Ask faithful Christians to commit to a larger, bolder, biblical vision. Merger is just one step toward a multiyear, multigenerational plan to expand God’s mission.
ONE MORE THOUGHT:
Why Church Mergers Fail
The merger was never really driven by mission. The real motivation is to solve an institutional problem rather than respond to a mission challenge.
Leaders fail to do serious demographic and psychographic research. The primary mission field is defined too small and explored too little.
The merger conversation fails to include the surrounding community. The merged church is still too homogeneous and fails to mirror the demographic diversity of the community.

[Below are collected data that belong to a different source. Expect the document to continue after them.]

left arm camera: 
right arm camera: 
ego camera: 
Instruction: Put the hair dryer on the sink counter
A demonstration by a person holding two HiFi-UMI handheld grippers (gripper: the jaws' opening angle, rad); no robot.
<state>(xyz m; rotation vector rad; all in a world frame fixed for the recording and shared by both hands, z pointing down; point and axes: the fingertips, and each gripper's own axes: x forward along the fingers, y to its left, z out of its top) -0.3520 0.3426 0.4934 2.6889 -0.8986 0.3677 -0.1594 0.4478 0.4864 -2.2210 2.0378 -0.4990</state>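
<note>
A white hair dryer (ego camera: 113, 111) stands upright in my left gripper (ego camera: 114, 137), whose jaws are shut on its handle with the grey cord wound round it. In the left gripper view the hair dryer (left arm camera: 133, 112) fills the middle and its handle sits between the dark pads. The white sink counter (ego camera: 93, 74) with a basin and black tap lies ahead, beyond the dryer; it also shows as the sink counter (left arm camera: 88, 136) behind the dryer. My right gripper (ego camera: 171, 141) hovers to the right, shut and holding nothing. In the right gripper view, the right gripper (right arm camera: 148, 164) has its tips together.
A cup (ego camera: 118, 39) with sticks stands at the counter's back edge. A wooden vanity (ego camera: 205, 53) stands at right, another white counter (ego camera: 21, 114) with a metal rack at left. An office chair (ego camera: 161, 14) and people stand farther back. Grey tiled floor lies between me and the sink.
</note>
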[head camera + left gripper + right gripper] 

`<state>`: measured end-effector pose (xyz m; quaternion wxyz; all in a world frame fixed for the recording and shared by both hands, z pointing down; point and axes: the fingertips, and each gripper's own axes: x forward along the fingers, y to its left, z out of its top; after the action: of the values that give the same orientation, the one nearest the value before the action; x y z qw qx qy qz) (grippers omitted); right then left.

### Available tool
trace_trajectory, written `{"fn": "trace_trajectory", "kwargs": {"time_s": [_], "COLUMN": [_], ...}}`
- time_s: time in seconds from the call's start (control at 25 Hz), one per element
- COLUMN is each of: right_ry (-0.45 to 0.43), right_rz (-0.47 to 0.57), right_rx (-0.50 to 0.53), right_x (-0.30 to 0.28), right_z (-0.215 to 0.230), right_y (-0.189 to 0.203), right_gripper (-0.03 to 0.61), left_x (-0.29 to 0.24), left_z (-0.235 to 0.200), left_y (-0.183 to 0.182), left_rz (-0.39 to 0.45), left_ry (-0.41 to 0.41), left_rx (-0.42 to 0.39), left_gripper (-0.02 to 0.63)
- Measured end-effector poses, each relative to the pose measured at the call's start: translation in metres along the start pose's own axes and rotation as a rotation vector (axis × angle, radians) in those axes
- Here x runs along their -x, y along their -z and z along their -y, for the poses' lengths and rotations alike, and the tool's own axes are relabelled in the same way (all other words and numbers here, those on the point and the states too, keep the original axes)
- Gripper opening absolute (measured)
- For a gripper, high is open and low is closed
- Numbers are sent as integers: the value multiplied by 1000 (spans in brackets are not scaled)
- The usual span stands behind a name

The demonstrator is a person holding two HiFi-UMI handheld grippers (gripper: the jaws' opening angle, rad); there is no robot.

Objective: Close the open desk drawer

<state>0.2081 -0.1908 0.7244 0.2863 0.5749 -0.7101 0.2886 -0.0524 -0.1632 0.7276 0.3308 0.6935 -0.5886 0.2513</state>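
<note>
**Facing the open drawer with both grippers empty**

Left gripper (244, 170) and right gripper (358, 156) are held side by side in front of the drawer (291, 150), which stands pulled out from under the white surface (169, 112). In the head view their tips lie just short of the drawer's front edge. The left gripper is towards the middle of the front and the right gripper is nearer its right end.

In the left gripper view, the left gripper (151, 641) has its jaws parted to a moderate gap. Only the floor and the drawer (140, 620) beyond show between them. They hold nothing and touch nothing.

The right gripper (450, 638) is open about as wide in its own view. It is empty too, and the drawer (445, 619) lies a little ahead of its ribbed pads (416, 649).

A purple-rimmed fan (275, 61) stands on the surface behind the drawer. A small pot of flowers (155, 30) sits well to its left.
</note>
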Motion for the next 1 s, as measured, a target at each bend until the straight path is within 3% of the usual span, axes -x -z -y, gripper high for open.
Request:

Staff security is more important than outreach ministry. Budgets sacrifice community outreach to protect salaries.
A parent denomination meddles in the newly emerging church. Denominational bodies impose ideologies, dogmas and procedures that undermine congregational authority and responsibility.
Tom Bandy is an international consultant for church transformation and growth. He is the author of numerous books, in multiple languages, and coaches church leaders across the theological and denominational spectrum.